Peki, bunca değirmenin suyu nereden gelecek? Yeni açılmakta olan üniversitelere akademisyen yetiştirilmesi bir tarafa buralarda çok sayıda akademisyen nasıl istihdam edilecek? Araştırmacı ihtiyacı nasıl karşılanacak? Yeni yatırım giderleri yanında akademik ve diğer personel ücretleri başta olmak üzere araştırma yapabilmek için gerekli laboratuarların açılması, yönetimi, sürekli yeni cihazların alınması gibi harcamalara nasıl kaynak ayrılacak?
Daha yeni kurulmuş, kampüs hayatına geçmemiş sadece 2-3 bin öğrencili mütevazi bir üniversitenin yalnız elektrik ve ısınma giderleri bile yıllık 500 bin lirayı buluyor. Çok sayıdaki bu durumda olan üniversite kısa sürede asgari 10-20 bin gibi öğrenci rakamlarına ulaştığında ne olacak?
Kendi Yağıyla Kavrulabilen Sürdürülebilir Kampüs Modelleri
Yeni kurulan/kurulacak üniversiteler tüm bu soruların cevabını şimdiden araştırarak kendilerini sürdürülebilirlik çerçevesinde yapılandırmak suretiyle devlete bağımlılıklarını asgariye indirmeyi amaçlamalıdırlar.
Bu hamur çok su kaldırsa da aşağıdaki birkaç hususun sürdürülebilir kampüslerin nasıl oluşturulabileceği konusuna ışık tutacağını umuyoruz.
Şüphesiz sürdürülebilirlik dendiğinde akla ilk olarak yeşil kampüsler gelmektedir.
Yeşil kampüsler dünyanın pek çok yerinde artan şekilde konuşulmaktadır.

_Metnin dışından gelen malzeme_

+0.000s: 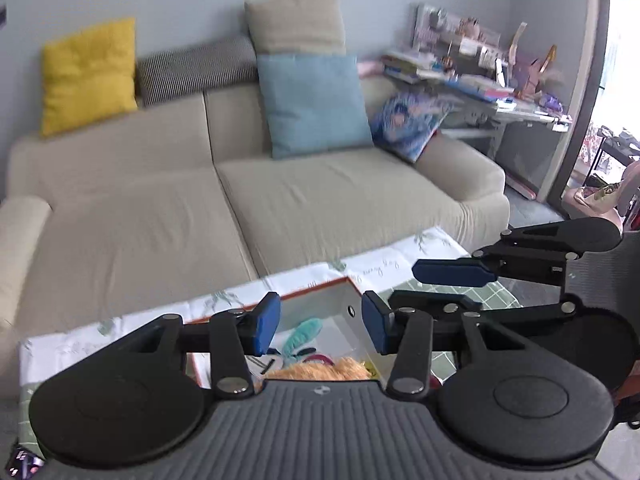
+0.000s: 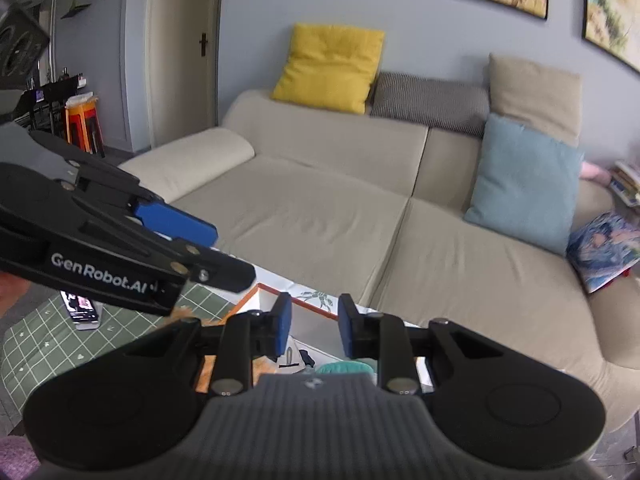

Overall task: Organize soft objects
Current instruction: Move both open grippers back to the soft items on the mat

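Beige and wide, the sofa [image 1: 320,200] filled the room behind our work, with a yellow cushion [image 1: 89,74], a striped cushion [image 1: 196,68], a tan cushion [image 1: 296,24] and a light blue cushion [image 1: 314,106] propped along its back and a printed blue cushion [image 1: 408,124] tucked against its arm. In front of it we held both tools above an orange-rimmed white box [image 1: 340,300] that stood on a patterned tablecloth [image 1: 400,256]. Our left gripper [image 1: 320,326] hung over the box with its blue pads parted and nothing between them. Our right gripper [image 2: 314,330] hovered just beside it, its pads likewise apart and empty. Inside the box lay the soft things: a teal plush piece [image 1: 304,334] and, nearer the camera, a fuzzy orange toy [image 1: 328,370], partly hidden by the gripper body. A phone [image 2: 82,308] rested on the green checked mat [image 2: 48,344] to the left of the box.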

Özellikle gelişmiş ülkelerde köklü üniversitelere ait mevcut kampüs alanlarını yeşil kampüs haline dönüştürme, yenileri tamamen yeşil kampüs ilkeleriyle oluşturma fikri ve faaliyetleri oldukça revaçtadır.
Bu tür kampüsler söz konusu olduğunda sadece sürdürülebilirlik değil, üniversiteler için bunun bir sosyal sorumluluk görevi şeklinde anlaşılması gerektiği açıktır.

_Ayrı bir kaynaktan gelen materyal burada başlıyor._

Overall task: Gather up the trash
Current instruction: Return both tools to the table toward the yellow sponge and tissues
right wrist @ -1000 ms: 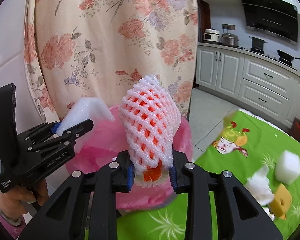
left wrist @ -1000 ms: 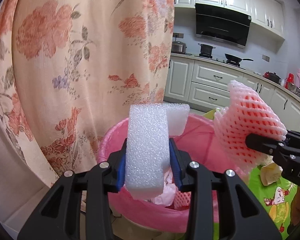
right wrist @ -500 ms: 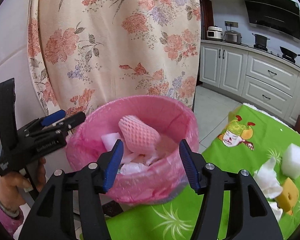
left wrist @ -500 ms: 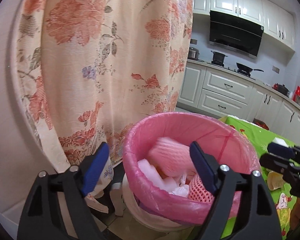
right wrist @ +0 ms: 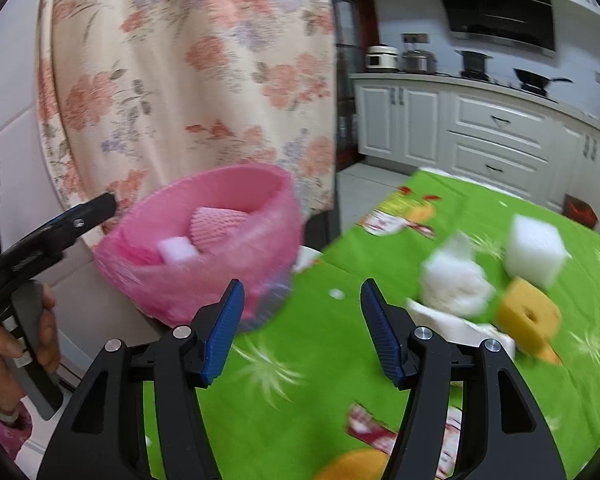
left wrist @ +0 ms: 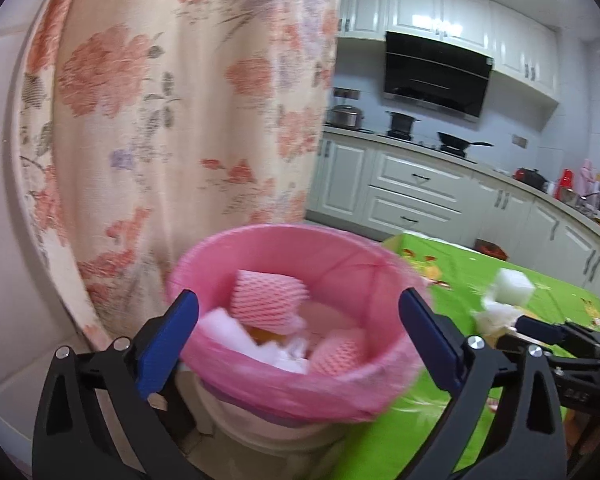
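The pink-lined bin (left wrist: 284, 392) (right wrist: 140, 272) holds a pink foam net (left wrist: 268, 300) (right wrist: 216, 226) and a white foam piece (left wrist: 224, 332) (right wrist: 178, 250) among other scraps. My left gripper (left wrist: 298, 312) hovers just before the bin, its jaws opening wide with nothing gripped. My right gripper (right wrist: 302, 292) is over the green tablecloth (right wrist: 300, 392) by the bin's right side, jaws opening and empty. Right of it on the cloth lie a white foam cube (right wrist: 534, 250) (left wrist: 514, 286), crumpled white paper (right wrist: 456, 280) and a yellow sponge (right wrist: 528, 316).
A floral curtain (left wrist: 160, 100) hangs right behind the bin. White kitchen cabinets (right wrist: 492, 136) and a stove counter stand beyond the table. A hand (right wrist: 4, 344) holds the left gripper's handle at the left of the right wrist view.
Both grippers opened and let go: the white foam piece and the pink foam net now lie in the bin. The right gripper has swung right, over the tablecloth.
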The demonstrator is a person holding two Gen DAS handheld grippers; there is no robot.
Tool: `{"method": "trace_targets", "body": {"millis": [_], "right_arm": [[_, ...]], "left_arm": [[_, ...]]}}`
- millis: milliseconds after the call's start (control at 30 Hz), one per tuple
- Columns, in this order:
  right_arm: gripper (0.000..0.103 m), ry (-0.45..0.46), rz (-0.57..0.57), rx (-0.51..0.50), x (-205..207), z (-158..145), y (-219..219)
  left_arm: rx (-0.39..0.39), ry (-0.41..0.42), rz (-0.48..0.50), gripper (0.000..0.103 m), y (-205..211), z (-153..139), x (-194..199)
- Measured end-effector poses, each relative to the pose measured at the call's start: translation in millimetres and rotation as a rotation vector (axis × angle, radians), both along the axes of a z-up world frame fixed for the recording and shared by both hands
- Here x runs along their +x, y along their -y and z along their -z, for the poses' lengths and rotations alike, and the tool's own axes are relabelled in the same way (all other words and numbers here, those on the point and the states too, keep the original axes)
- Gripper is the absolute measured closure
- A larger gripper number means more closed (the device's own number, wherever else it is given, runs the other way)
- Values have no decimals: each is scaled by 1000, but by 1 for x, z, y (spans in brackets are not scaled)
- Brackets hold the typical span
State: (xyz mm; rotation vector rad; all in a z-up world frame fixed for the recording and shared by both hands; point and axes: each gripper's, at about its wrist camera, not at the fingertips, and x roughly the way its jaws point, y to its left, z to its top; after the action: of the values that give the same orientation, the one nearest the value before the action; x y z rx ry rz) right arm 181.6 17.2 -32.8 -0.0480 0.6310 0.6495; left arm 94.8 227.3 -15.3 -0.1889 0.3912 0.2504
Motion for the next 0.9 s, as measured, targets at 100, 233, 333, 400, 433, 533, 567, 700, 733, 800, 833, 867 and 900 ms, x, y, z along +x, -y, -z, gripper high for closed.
{"method": "trace_targets", "body": {"millis": [100,233,333,400,433,533,567,700,733,800,833,867,900], "right_arm": [[45,14,44,4,-3,2,27],[44,23,85,-7,-5,4,55],[44,27,125,-19,-4,8,79],[43,23,155,-22,-2,11,95],[43,17,174,-22,1,14,104],[43,-3,221,-12,9,20,124],[43,-8,234,-11,13,22,129],[43,-32,281,-22,31,31,144],[43,-41,287,-28,38,35,146],[43,-55,291,-46,47,38,145],[43,-71,288,-51,52,40,144],[43,-89,280,-52,59,42,144],[41,-94,279,-57,64,43,143]], "left_arm": [[-1,10,40,5,24,3,0],[4,-1,121,5,64,11,6],[17,-27,165,5,90,20,14],[7,-38,194,5,106,25,21],[6,-40,203,5,112,27,23],[14,-58,234,5,132,32,34],[18,-65,242,5,138,34,37],[22,-93,269,5,160,41,49],[22,-97,273,5,164,42,52],[22,-104,280,5,171,44,55],[23,-105,285,5,174,45,56],[26,-105,288,5,177,45,57],[28,-107,291,5,179,46,58]]}}
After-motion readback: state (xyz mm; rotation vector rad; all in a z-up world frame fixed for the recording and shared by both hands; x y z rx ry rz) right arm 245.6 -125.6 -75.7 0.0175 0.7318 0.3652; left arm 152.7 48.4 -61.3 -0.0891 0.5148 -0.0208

Bilgiyi üreten ana kurumlar olarak üniversiteler endüstrideki pek çok teknolojinin üretilmesine zemin hazırlamışlardır. Bu teknolojiler sayesinde de mevcut küresel ısınma, ozon tabakasının incelmesi, doğal kaynaklar ve biyolojik çeşitlilikteki azalma, hava kalitesinin bozulması ve diğer pek çok kritik çevre sorunları ortaya çıkmıştır.

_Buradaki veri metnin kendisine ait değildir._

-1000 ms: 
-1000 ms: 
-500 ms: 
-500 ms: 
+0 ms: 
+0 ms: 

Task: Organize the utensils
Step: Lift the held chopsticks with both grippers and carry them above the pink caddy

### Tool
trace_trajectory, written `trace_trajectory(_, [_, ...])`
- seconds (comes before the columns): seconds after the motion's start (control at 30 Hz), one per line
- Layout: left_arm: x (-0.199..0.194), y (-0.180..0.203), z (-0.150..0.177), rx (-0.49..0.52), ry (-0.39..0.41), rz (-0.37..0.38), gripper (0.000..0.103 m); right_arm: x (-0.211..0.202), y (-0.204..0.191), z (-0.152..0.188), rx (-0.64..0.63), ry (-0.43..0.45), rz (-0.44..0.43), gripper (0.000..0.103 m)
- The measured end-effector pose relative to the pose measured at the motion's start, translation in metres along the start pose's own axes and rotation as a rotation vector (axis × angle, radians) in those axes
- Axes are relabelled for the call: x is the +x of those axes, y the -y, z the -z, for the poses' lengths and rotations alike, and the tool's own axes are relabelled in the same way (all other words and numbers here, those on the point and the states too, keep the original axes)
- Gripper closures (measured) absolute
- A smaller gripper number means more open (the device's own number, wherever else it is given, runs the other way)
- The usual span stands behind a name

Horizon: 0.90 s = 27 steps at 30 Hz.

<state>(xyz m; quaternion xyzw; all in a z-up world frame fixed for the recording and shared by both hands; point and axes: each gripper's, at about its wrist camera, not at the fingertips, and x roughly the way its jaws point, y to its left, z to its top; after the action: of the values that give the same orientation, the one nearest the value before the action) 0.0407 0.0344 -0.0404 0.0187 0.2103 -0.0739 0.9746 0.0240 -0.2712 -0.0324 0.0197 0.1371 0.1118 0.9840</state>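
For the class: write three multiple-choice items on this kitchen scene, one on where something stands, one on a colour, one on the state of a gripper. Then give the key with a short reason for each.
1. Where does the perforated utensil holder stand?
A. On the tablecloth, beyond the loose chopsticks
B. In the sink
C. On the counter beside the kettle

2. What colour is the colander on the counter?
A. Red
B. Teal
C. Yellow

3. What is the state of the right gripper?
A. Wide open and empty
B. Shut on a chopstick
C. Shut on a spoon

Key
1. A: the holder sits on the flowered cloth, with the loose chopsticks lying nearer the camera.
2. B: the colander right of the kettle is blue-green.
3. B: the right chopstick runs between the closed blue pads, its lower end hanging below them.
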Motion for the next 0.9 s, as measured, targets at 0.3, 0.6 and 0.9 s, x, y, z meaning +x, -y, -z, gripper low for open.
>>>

Tabiattaki dengeyi bozan bu durum üniversitelerin öncülüğüyle oluşturulacak sürdürülebilirlik şuuru, toplumsal bilgilendirme ve en önemlisi rol modelliği sayesinde düzeltilebilir.
Yapılanmalarını tasarruf ve gelir üretme gibi iki temel üzerine oturtmaya çalışan bu tür sürdürülebilir yeşil kampüsler konunun genişliği nedeniyle ilerideki bir yazıya bırakıldı.
Uluslararasılaşma, üniversitelerin finansal sorunlarını azaltmada diğer bir faktör olabilir. Yabancı öğrencilerpek çok gelişmiş ülkede yükseköğretimi finans etme açısından önemli bir kaynak olarak değerlendirilmektedir. Yabancı öğrencilerin harçlarının yerli öğrencilere göre çok daha yüksek olması ve diğer başka nedenlerle yabancı sayısını artırmak için dünyada büyük bir küresel rekabetin olduğu görülmektedir.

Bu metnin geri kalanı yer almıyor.